Should apex court frame media guidelines?

B.S.RAGHAVAN | Updated on November 15, 2017 Published on April 10, 2012

Should the Supreme Court (SC) take upon itself the responsibility to frame guidelines for the media on the reporting of cases that are sub-judice and if so, what should be their ambit? A bunch of four petitions taken up for hearing by a five-member Constitution Bench, presided over by the Chief Justice, Mr S.H.Kapadia, has stirred up a nationwide debate on this question.

In general, they are against media resorting to speculation and sensationalism, while being opposed, in particular, to the graphic depiction of sexual abuse and violence, and publication of confessional statements of accused before police.

They have sought a wide range of judicial protection meant to guard the parties to cases, and especially the accused in criminal trials, including launching of contempt proceedings against journalists and making police liable for damages for tarnishing the reputation of an accused by releasing details of investigation into a case.

Apparently, the SC has been finding the media coverage one-sided and vitiating the balance to be maintained between media freedom on the one hand and, on the other, the right of the parties to a case to privacy and a fair trial.

This is the result of the media having to function in a highly competitive milieu and being subjected to constant pressure somehow to retain and expand their readership and ratings.

The Bench itself has crisply posed the issues involved thus: “What about the citizen's right to free trial? How does a court protect him if he files such a plea? Would filing of suit be the only remedy? How do we protect the witnesses and the Judge from scurrilous attacks in media? How does the court balance the rights? How to have checks and balances?
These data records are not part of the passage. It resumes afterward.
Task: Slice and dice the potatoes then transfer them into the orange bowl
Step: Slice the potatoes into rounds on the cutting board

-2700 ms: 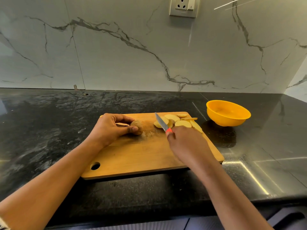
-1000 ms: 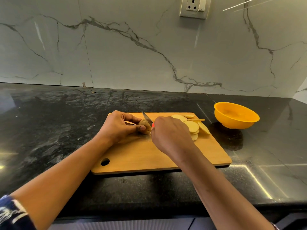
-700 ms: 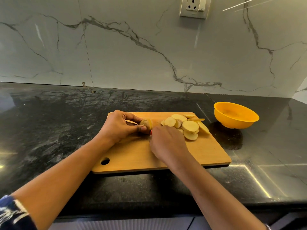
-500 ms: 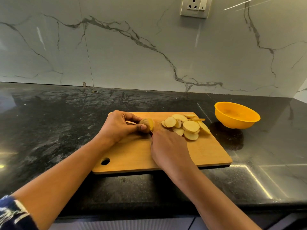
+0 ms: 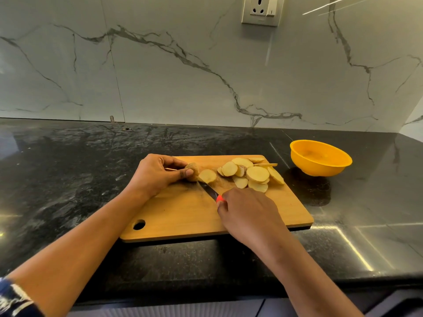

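Left hand [image 5: 155,175]: fingers curled round the potato stub [image 5: 191,172], thumb tip pressed on its near side. The stub sits on the board [image 5: 183,216], far-left area, skin on.

Right hand [image 5: 249,216]: wrapped round the knife [image 5: 207,189] handle, of which only a bit of orange-red shows at the front of the fist. The blade runs from that hand up and to the left, low over the board. Its tip is at the foot of the stub, where the cut slice [image 5: 207,176] leans. Can't tell if the edge touches the wood.

That slice is just right of the stub, touching it or nearly so, with its pale face up.

Pile of slices [image 5: 251,175]: far-right part of the board. The rounds overlap and a few thin strips lie at the back edge. There's a small gap between the pile and the leaning slice.

Orange bowl [image 5: 320,159]: upright on the tabletop [image 5: 68,168], right of the board's far corner and apart from it. No potato visible inside from this angle.

The board is wooden, with a hanging hole at the near-left corner, and lies flat on the black, glossy tabletop.

Behind is a marble-look wall [image 5: 160,76] with a socket [image 5: 263,10] at the top. A patterned sleeve [image 5: 13,303] shows on the left arm at bottom left.
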Available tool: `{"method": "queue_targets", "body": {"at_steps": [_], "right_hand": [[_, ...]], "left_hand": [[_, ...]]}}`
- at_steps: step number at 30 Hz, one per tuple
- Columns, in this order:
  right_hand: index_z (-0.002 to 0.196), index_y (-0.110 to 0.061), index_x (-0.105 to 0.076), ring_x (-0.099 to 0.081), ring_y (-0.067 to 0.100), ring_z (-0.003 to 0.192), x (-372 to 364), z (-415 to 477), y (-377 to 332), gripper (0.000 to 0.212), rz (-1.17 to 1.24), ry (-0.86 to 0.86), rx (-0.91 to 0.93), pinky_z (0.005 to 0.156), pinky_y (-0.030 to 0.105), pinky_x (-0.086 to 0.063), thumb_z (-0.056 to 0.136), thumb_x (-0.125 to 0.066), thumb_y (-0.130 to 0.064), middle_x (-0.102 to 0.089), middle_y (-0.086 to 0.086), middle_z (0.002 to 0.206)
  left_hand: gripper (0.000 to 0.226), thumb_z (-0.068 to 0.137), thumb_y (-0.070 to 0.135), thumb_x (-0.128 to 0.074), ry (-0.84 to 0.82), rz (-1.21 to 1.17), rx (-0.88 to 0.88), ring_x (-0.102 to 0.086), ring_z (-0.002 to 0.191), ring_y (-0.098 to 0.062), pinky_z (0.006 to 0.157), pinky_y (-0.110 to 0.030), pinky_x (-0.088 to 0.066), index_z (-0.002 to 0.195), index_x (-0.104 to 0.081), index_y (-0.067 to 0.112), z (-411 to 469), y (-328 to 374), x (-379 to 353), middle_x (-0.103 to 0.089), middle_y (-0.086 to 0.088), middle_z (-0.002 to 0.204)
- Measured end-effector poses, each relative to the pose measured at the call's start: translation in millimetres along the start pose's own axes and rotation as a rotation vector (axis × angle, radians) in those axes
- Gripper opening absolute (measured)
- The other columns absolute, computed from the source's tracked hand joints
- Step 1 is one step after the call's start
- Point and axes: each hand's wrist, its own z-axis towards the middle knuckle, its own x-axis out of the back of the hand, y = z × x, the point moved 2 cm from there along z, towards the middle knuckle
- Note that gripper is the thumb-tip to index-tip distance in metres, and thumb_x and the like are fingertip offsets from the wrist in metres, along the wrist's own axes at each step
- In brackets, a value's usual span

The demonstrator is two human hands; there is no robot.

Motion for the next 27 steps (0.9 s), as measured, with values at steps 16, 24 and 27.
{"method": "queue_targets", "body": {"at_steps": [16,24,27], "right_hand": [[0.108,-0.020,-0.061,-0.056,0.012,0.076,14.2,17.4,7.1,0.034,0.079,0.195,0.021,0.059,0.028,-0.044,0.102,-0.034,-0.040,-0.060,-0.004,0.083],[0.106,-0.018,-0.060,-0.050,0.016,0.075,11.2,19.7,-13.8,0.030,0.015,0.147,0.036,0.049,0.025,-0.029,0.102,-0.035,-0.034,-0.048,-0.003,0.077],[0.107,-0.017,-0.060,-0.046,0.015,0.072,14.4,19.1,-17.0,0.025,-0.019,0.139,0.040,0.048,0.024,-0.028,0.102,-0.038,-0.028,-0.042,-0.005,0.071]], "left_hand": [[0.038,0.055,0.034,-0.082,-0.026,-0.047,0.015,-0.069,0.088,-0.010,0.088,-0.033,-0.054,0.090,-0.073,0.020,0.6,-1.2,0.5,-0.074,0.003,0.085],[0.042,0.054,0.037,-0.082,-0.027,-0.025,-0.027,-0.069,0.084,-0.007,0.088,-0.034,-0.054,0.092,-0.073,0.024,-2.7,1.5,-0.1,-0.074,0.007,0.086],[0.043,0.054,0.039,-0.081,-0.023,-0.007,-0.025,-0.069,0.084,-0.004,0.086,-0.028,-0.053,0.095,-0.073,0.027,-4.6,3.1,-0.1,-0.074,0.010,0.086]]}}
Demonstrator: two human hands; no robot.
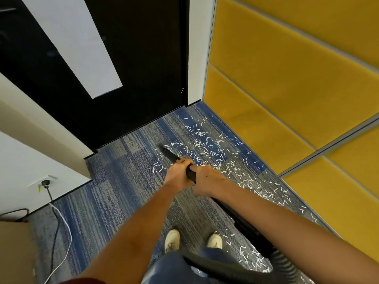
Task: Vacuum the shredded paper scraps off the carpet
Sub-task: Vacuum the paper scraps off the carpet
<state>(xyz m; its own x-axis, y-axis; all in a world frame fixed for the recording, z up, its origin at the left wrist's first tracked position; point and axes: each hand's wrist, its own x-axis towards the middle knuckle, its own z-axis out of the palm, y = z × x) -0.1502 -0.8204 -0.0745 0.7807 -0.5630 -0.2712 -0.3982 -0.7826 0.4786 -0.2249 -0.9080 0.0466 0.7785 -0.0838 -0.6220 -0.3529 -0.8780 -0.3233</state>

Can the right to life of an accused be made to wait till adjudication under contempt jurisdiction? Can the courts not prevent breach of Article 21 by devising a mechanism? If there is a legislative vacuum on this aspect, could the courts not lay down a guideline till the legislature enacted a law on this issue?”

DOGFIGHT

Without question, it is necessary to curb any tendency on the part of the media to overstep the boundaries of fairness, objectivity and professionalism, not only in respect of court cases but in their dealing with controversial public issues.

The debates in the media, in a large number of cases, seem coloured by preconceived notions. Instead of being reasoned expositions of issues at stake, they take on the complexion of a dogfight.
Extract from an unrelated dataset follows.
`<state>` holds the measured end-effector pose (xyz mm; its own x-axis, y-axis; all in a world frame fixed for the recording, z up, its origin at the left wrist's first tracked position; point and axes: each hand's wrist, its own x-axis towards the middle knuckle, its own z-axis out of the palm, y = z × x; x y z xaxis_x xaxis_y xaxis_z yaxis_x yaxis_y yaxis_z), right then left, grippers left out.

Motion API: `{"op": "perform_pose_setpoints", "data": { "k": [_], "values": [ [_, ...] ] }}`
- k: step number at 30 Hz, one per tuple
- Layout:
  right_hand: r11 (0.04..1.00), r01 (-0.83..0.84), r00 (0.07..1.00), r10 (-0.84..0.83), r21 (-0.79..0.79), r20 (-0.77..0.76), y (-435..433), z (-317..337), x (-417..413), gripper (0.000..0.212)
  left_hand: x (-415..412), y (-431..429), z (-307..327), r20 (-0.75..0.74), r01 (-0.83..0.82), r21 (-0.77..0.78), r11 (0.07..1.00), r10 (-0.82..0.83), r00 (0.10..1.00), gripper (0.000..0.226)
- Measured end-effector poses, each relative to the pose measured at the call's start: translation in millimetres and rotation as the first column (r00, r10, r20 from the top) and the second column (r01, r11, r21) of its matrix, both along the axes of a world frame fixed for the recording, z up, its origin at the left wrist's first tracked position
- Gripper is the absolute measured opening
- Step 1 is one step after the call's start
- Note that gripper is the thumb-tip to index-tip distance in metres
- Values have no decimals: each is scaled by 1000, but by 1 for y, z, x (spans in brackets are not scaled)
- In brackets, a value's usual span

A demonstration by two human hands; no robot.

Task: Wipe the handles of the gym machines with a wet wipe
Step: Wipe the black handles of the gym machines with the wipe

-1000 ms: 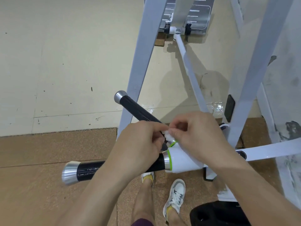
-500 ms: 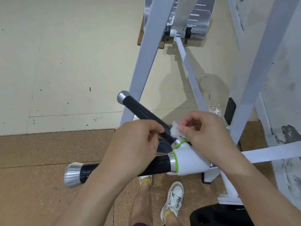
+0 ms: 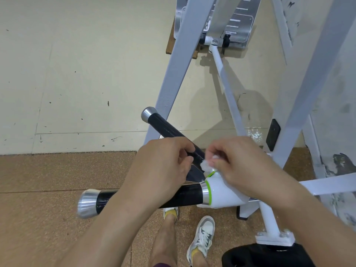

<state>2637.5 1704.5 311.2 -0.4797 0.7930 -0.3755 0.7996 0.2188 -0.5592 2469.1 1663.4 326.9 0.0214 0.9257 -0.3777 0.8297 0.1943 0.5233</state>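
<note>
Pinching bunched wet wipe [image 3: 205,164] with right hand [image 3: 244,166]; curling left hand [image 3: 163,166] beside upper handle [image 3: 163,125] (grip unclear, perhaps empty). Next: press onto handle, rub lengthwise.

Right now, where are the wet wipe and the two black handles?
wet wipe [image 3: 205,164], head view, on the exposed part of the crumpled white wad.
upper handle [image 3: 167,128], head view, on its black shaft near the outer end.
lower handle [image 3: 185,196], head view, on its black shaft near the inner end.
</note>
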Motion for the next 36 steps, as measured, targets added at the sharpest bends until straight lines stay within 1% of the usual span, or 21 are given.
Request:
{"op": "perform_pose_setpoints", "data": {
  "k": [1, 2, 3, 5, 8, 9, 12, 13, 14, 16, 17, 19, 21, 23, 25, 27, 29, 30, 34, 36],
  "values": [
    [998, 0, 1000, 1, 63, -12, 2, -6, -9, 14, 1, 0, -2, -21, 1, -2, 1000, -1, 1000, 17],
    [995, 28, 999, -25, 92, -42, 3, -10, -19, 14, 2, 0, -3, -47, 1, 0, 1000, -1, 999, 18],
    [994, 75, 994, -68, 78, -86, 6, -13, -26, 14, 2, 2, -4, -73, 4, 10, 1000, -3, 997, 20],
    [990, 136, 983, -138, -22, -123, 9, -12, -22, 15, 4, 6, -5, -77, 25, 36, 999, -22, 997, 20],
    [962, 173, 970, -204, -213, -133, 5, -3, 3, 12, 8, 14, -5, 19, 101, 29, 994, -102, 995, 19],
    [940, 188, 956, -242, -286, -168, 4, -2, 8, 15, 11, 16, -6, 31, 144, 25, 989, -145, 989, 21],
    [843, 271, 870, -421, -465, -256, 7, -5, 14, 37, 19, 25, -8, -7, 289, 32, 957, -289, 957, 27],
    [814, 290, 838, -470, -504, -277, 8, -6, 16, 42, 21, 29, -9, -16, 347, 29, 938, -346, 938, 25],
    [793, 298, 813, -503, -531, -295, 8, -7, 18, 42, 22, 34, -10, -12, 407, 25, 913, -407, 913, 21],
    [771, 317, 776, -546, -552, -317, 4, -8, 22, 36, 23, 40, -12, 20, 503, 12, 864, -503, 864, 13],
    [765, 338, 762, -564, -548, -319, 0, -9, 21, 35, 23, 41, -13, 34, 526, 7, 850, -526, 850, 12],
    [779, 391, 750, -579, -491, -321, -8, -10, 19, 34, 19, 43, -17, 25, 526, 7, 851, -526, 850, 15],
    [810, 419, 767, -557, -410, -317, -15, -13, 17, 34, 8, 50, -24, -35, 474, 14, 881, -473, 880, 18],
    [831, 418, 793, -531, -367, -299, -18, -16, 16, 33, -4, 58, -31, -88, 402, 46, 915, -397, 914, 16],
    [844, 421, 810, -515, -332, -279, -19, -19, 13, 32, -5, 58, -32, -63, 411, 92, 907, -407, 911, 14],
    [853, 427, 817, -506, -300, -277, -17, -20, 10, 33, 9, 48, -27, -9, 492, 126, 861, -495, 869, 17],
    [858, 427, 826, -499, -285, -264, -16, -20, 9, 31, 13, 43, -28, 27, 508, 126, 852, -515, 857, 17],
    [862, 423, 834, -491, -278, -253, -16, -20, 9, 30, 8, 46, -31, 19, 487, 118, 866, -492, 871, 17],
    [900, 363, 889, -412, -241, -199, -16, -16, 4, 29, -18, 66, -46, -118, 347, 117, 930, -334, 935, 18],
    [906, 365, 888, -408, -213, -213, -14, -15, 0, 32, -14, 63, -45, -96, 337, 132, 932, -326, 940, 17]
  ]
}}
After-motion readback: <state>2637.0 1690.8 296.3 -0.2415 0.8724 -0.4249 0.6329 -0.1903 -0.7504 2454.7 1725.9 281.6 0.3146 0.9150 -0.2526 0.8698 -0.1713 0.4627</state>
The choice of participants in the electronic media is also from within a narrow field both in terms of personalities and regions. The same faces are seen day after day regardless of the topic, and of them too, most are from Delhi and a few from Mumbai, and hardly any from the Southern and Eastern States.

Apart from these quirks, there is an ear-splitting shrillness when it comes to coverage of court cases, the cameras unrelentingly focusing on, and following the complainants and the accused.
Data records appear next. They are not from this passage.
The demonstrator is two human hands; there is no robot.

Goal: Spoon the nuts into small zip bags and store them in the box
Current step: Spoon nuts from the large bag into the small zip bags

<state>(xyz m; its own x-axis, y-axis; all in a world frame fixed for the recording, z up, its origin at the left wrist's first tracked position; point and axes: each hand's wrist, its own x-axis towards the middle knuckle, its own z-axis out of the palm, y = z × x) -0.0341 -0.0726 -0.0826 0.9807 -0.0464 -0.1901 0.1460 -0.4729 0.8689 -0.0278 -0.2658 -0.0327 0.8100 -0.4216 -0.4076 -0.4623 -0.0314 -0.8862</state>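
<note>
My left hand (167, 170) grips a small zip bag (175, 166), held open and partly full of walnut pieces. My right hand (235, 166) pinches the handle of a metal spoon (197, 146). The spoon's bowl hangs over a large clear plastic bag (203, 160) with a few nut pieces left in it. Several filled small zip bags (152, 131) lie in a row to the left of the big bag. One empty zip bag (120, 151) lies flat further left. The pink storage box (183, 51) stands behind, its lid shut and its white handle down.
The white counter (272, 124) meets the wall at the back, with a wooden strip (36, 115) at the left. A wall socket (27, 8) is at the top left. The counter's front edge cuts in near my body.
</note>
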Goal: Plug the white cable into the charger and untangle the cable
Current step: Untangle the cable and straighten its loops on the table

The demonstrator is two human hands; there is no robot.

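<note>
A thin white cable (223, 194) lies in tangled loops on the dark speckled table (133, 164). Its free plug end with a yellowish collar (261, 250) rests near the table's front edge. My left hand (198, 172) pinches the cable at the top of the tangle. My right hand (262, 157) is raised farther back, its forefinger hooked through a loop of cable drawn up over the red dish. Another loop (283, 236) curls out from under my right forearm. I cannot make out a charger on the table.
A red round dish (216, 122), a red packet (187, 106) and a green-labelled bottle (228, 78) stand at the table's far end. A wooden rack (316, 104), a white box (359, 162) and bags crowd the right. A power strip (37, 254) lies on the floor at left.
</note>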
The whole ‘trial by media' proceeds on the basis of selection of facts and arguments tailored to the presumption of guilt, and is interspersed by highly vituperative condemnations of whomsoever the media have chosen to castigate.

Hence, the situation certainly calls for measures to reverse these trends. But the question of questions is whether the SC itself should take the initiative to promulgate some sort of guidelines at this stage.

ONE SENTENCE GUIDELINE

Any code laid down by the SC, by virtue of the statutory connotations it is apt to assume, may open the floodgates for litigation by both public-spirited citizens and busybodies all the way from trial court to the SC against supposed violations.

The best way is for the SC to warn the media to conform to the self-regulatory code already in existence which covers the kind of contingencies the SC is worried about, and watch the effect for some time before imposing its own code.

After all, as the Bench itself has observed, the problem had arisen mainly because of one-sided reporting of events and arguments in court. “Put the views of both sides and none of these problems will arise.” That could be the one-sentence guideline for the present.